Explicit teaching should not exclude or be against student-centric IBL or PBL, but the sequence of teaching-learning interactions must be logically rationalized. IBL or PBL would be most effective in the final step of problem-solving for real-world applications once the first two steps have been completed by students. This allows students to focus on achieving the goals of an assigned project or problem (rather than searching for the basic knowledge and techniques required by themselves), further enhancing technical efficacy, improving time efficiency for both students and teachers, appreciating the power and beauty of mathematics, and boosting their confidence in learning mathematics and applications. A good example of active application was exhibited by the three students' voluntary effort in solving the second word problem using the law of cosines, inspired by the alternative method demonstrated by the lecturer. The success of the students' active application and the lecturer's commendation for the students' effort in trying alternatives not only made the students feel satisfied with their effort and proud of the outcome but also helped them appreciate the power and efficiency of different mathematical methods in effectively solving real-world problems.

5. Conclusions

Teaching and learning are interactive and seamless interconnections among the planned teaching practices and learning activities, which facilitates steady and progressive mathematics knowledge building for students according to the curriculum timeframe. In the summarized three-step interactive explicit teaching-learning approach, explicit teaching or instruction should be the first step that leads students toward engaged and effective learning as the following step. Naturally, precise and inspiring teaching is the most important part of these three steps. Implementing this interactive approach should start in high schools so that students become familiar with such interactive processes from their early teenage years. Accordingly, this would require the in-service mathematics teachers to adopt an explicit teaching approach to foster a more effective learning habit for students. To keep students interested in learning mathematics, teachers should be able to demonstrate to students multiple ways to solve some selected challenging problems and particularly the application-oriented problems to stimulate student's curiosity and for them to experience the power of mathematics. Since inquiry-based mathematics education has been promoted in many countries for more than two decades ^[27], many in-service mathematics teachers might need to embed explicit teaching into their familiar inquiry-based teaching practices. Therefore, in addition to training the pre-service mathematics teachers who are currently enrolled in tertiary education programs with this explicit interactive teaching-learning approach, special professional development schemes should be crafted for some in-service mathematics teachers to assist them in making necessary adjustments in mathematics teaching.

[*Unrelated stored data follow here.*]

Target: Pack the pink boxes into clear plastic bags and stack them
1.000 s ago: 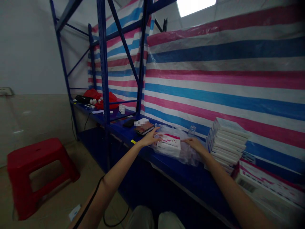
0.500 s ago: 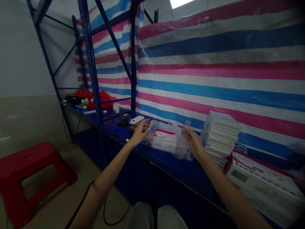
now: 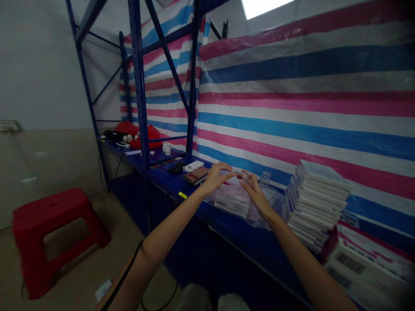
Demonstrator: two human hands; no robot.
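Observation:
Above a clear plastic bag [image 3: 259, 216], my left hand [image 3: 218, 178] and my right hand [image 3: 256, 192] come close together, fingertips nearly meeting. The thumb and curved fingers of my left hand are apart, and I see nothing held between them. My right hand pinches a small clear object [image 3: 245, 176], too blurred to name. Under my hands, inside or beneath the bag, lies a white and pink box [image 3: 231, 203], partly covered by plastic. Just behind my right hand stands a small clear round object [image 3: 265, 177], like a cup or tape roll.
Right of the bag rises a stack of white flat boxes [image 3: 319, 203], with larger white and pink boxes [image 3: 366, 263] nearer. On the left lie a brown notebook [image 3: 196, 176], a white phone-like item [image 3: 193, 166] and a black one [image 3: 177, 167]. A blue rack post [image 3: 140, 95] stands left; a red stool [image 3: 61, 216] is on the floor.
My hands have moved from the two sides of the bag to close together above it. The left hand has let go of the bag's edge. The view has shifted left.

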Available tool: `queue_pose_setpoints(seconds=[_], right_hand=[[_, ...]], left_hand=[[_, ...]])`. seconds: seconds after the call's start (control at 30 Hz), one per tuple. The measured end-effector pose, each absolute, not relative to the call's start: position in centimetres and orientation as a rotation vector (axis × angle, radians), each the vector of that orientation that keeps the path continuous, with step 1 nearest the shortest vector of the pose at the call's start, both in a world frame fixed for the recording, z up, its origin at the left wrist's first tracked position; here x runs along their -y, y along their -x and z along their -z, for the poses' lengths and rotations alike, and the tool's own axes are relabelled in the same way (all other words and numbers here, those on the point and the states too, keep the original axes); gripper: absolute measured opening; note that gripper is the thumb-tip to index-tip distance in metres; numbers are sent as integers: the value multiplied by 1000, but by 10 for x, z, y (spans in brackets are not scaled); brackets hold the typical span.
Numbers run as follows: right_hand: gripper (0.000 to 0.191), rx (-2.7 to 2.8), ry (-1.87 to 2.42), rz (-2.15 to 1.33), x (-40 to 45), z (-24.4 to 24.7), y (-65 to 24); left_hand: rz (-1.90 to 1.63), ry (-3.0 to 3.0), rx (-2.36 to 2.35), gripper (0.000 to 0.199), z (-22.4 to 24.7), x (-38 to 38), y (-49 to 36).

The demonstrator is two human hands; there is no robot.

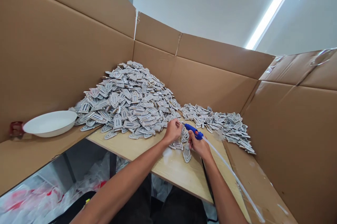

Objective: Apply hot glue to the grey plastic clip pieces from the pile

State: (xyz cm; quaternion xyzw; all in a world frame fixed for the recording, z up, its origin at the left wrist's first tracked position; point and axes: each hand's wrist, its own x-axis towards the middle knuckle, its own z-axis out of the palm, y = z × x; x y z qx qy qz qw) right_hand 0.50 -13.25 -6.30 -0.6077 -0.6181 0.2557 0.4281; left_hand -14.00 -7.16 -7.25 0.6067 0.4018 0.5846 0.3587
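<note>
My right hand point(199, 146) grips a blue hot glue gun point(193, 131), its nozzle pointing left toward my other hand. A long whitish glue stick point(233, 175) trails from the gun's rear down to the lower right. Close to the nozzle, my left hand point(173, 131) is closed in a pinch; what its fingers hold is too small to make out. Below the hands, a grey arch-shaped piece point(186, 154) lies on the wooden board point(168, 168), with a few similar pieces point(176, 145) beside it.
A tall heap of grey arch-shaped pieces point(131, 101) rises at the back left; a lower pile point(229, 126) lies at the right. Far left are a white bowl point(50, 124) and a dark red object point(16, 130). Cardboard walls point(216, 80) enclose the board. Plastic bags point(37, 199) lie below.
</note>
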Motion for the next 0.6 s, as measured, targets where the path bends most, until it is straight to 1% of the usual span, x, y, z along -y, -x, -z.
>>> queue_pose_setpoints(seconds=[0.13,0.23,0.33,0.47,0.6], right_hand=[[57,1536,1546,-656,133,63,-3],[55,1527,1589,-465,135,62,-3],[56,1395,1560,-281,136,58,-5],[63,1258,1545,-355,135,55,-12],[65,1292,1562,-375,133,56,-13]], left_hand=[[-1508,-1619,-1071,19,72,74,141],[-1518,-1629,-1113,24,72,76,139],[-1541,-1611,-1170,25,70,77,138],[-1561,-1570,-1273,21,61,72,152],[-1674,-1539,-1336,10,35,62,196]])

Of course, the second step is also a key and integral part of this interactive explicit teaching-learning process. Engaged learning should be primarily driven by the students after going through the phase of teacher-led explicit teaching. Learning effectiveness is improved only for those students who are willing to embrace opportunities and challenges after following through the explicit teaching practices demonstrated by the teachers. For those students who stick to their old learning habits by disregarding the explicit teaching practices and completion of the necessary learning activities, they would have no chance to taste the success and appreciate the effectiveness of this interactive explicit teaching-learning process in their mathematics knowledge building.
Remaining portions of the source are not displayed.